* About this exercise *
Your copy should match the listing below word for word, with no images in it.

▬▬▬

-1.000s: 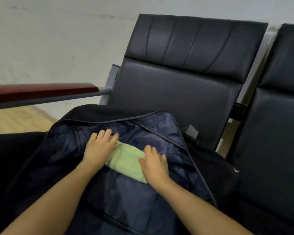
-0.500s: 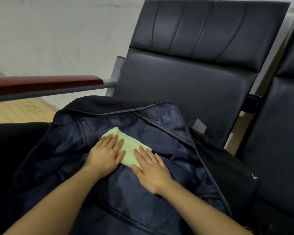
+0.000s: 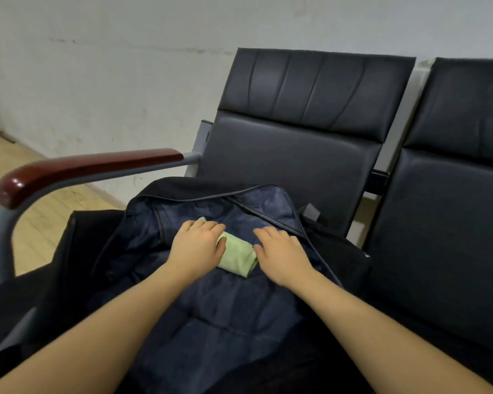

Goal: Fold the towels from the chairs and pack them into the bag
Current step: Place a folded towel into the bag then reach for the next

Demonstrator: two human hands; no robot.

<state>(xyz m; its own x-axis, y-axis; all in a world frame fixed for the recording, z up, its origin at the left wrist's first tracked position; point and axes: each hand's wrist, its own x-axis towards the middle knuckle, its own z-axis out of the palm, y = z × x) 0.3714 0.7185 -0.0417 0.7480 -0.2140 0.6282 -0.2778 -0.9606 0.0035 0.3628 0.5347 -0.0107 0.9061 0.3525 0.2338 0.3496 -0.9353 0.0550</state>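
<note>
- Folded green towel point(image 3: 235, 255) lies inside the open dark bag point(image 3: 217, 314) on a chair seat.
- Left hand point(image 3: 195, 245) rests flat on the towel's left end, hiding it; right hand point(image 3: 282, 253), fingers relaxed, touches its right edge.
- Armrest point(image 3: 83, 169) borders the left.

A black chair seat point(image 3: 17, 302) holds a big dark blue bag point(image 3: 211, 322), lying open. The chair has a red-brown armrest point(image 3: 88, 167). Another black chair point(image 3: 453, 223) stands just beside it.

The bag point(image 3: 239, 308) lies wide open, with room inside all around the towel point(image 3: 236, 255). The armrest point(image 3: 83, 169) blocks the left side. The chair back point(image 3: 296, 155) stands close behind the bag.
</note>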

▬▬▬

* Answer below *
-1.000s: 
-0.500s: 
+0.000s: 

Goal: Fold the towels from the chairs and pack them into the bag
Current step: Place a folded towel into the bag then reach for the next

Demonstrator: two human hands; no robot.

<state>(xyz m; its own x-axis, y-axis; all in a world frame fixed for the recording, z up, its origin at the left wrist's first tracked position; point and axes: each hand's wrist, its own x-axis towards the middle knuckle, its own z-axis out of the palm, y = z × x) 0.3714 0.7185 -0.0417 0.7480 -0.2140 0.6282 -0.2778 -0.9606 0.0035 0.3628 0.5347 -0.0107 0.9061 0.3525 0.2338 0.3496 -0.9353 0.0550</state>
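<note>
- Folded green towel point(image 3: 235, 255) lies inside the open dark bag point(image 3: 217, 314) on a chair seat.
- Left hand point(image 3: 195, 245) rests flat on the towel's left end, hiding it; right hand point(image 3: 282, 253), fingers relaxed, touches its right edge.
- Armrest point(image 3: 83, 169) borders the left.

A black chair seat point(image 3: 17, 302) holds a big dark blue bag point(image 3: 211, 322), lying open. The chair has a red-brown armrest point(image 3: 88, 167). Another black chair point(image 3: 453, 223) stands just beside it.

The bag point(image 3: 239, 308) lies wide open, with room inside all around the towel point(image 3: 236, 255). The armrest point(image 3: 83, 169) blocks the left side. The chair back point(image 3: 296, 155) stands close behind the bag.
</note>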

This exercise requires no further answer.